この技術はより一般的で、良好な臨床研究に基づいており、患者の膝が概ね安定した状態に戻ることが示されています。このため、これは靭帯保護治療と言えます。

この方法が奏功せず、靭帯が完全断裂して再固定の可能性がない場合には、靭帯移植を行わなければなりません。移植片には様々な種類があります。歴史的には1960年代から70年代にかけて、主に膝蓋腱骨片(PTB)法が用いられていました。

現在では、膝蓋骨に多大な損傷をもたらすためこの方法は用いません。膝蓋腱および膝蓋骨自体に問題を抱える患者を多く見ます。このため、現在アスリートには膝蓋腱骨片法を使用していません。

代わりに大腿四頭筋腱を使用します。これは高品質の腱組織で、高い負荷に耐え非常に安定しています。重要なのは、移植片採取部位に症状が認められない点です。このため、非常に優れた技術です。

ハムストリング法は、ハムストリングが膝の安定化に能動的に関与しているため、基本的に避けています。この筋肉と腱を除去すると、この機能が失われます。運動解析研究により、この条件下では安定化機能の最大20%が失われる可能性が示されています。

ハイパフォーマンスが要求されるアスリート、すなわちサッカー選手やトップアスリートの症例では、可能な限り直接これを回避します。

半月板に関しては状況がかなり複雑です。主に様々な縫合技術があります。優れた縫合材料と半月板を縫合する優れた技術が、損傷した半月板の切除を回避する主要なポイントです。

半月板の損傷部が切除され、半月板に欠損部が生じた場合には、半月板を再建しなければなりません。市場にはマトリックスまたはスキャフォールドと呼ばれるインプラントがいくつか利用可能です。
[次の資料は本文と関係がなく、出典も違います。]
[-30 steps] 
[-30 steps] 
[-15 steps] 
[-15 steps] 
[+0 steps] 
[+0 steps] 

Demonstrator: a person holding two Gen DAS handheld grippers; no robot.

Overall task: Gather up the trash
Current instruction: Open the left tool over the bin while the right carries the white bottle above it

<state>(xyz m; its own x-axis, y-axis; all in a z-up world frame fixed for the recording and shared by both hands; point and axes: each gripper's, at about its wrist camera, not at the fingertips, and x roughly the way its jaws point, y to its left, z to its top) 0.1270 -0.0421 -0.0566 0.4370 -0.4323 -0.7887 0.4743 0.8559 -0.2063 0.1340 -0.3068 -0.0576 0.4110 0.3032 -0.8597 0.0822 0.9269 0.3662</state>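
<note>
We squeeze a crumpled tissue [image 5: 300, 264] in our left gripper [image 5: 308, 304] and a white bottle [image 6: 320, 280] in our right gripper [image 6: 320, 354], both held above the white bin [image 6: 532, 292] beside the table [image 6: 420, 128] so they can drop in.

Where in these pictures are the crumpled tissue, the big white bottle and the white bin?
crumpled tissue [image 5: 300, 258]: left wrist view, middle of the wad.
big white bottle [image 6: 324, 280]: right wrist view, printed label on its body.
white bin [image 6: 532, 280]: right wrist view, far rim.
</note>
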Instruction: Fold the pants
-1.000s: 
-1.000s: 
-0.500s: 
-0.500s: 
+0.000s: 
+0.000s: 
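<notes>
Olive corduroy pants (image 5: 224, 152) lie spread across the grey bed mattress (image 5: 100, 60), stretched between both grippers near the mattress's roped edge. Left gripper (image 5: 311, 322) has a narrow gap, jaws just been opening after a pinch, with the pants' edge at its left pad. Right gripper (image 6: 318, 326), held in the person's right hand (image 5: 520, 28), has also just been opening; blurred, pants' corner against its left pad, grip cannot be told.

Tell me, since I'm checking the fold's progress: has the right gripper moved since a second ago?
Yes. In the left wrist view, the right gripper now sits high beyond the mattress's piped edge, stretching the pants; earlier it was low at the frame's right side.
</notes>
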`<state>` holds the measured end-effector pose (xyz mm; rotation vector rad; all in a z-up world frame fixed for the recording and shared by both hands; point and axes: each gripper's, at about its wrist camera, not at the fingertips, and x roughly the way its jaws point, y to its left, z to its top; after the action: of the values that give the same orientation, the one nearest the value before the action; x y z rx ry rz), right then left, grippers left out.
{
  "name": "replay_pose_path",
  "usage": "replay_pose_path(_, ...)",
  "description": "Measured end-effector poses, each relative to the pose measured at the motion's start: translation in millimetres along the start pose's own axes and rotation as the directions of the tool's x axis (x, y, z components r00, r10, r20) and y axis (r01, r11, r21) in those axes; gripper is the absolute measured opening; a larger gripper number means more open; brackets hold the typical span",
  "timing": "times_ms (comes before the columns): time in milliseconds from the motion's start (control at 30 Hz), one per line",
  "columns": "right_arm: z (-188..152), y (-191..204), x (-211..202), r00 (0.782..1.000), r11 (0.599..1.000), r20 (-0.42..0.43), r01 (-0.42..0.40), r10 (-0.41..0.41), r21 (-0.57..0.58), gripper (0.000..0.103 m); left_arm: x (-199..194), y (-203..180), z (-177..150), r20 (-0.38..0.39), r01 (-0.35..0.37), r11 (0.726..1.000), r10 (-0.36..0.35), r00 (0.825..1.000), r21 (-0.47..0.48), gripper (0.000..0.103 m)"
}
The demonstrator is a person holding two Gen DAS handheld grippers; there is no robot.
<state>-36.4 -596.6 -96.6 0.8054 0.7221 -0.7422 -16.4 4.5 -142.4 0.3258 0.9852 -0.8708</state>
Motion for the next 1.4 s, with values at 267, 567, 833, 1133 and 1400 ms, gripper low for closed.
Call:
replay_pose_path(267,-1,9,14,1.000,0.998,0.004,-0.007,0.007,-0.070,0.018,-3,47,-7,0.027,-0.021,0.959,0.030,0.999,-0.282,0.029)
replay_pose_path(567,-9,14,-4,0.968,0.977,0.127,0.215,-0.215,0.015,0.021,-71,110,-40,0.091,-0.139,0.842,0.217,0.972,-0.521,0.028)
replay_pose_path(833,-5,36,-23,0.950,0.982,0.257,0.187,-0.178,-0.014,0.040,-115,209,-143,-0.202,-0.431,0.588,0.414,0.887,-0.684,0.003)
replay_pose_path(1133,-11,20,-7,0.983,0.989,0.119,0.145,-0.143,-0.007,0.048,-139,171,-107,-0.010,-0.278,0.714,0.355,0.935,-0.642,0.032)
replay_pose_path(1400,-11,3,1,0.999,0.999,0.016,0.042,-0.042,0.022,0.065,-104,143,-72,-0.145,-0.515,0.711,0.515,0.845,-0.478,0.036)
この考え方は、半月板の欠損部にスキャフォールドを設置し、関節からの細胞がその上で増殖していわゆる人工軟骨を再生するというものです。しかし研究結果はやや良好であるものの、現時点で最適な材料は得られていません。

半月板の大部分が切除によって失われている場合には、半月板移植を行います。全半月板の同種移植を行います。これらの結果は、半月板欠損部の部分的な充填よりもかなり優れています。

ここでは非常に優れた研究結果が見られます。重要なのは、最終段階ではなく早期段階で半月板移植を行うことです。半月板損傷の早期段階で行えば、関節の変形性変化を多少予防できます。

時期が遅すぎると、この状況で変形性関節症を完全には回避できません。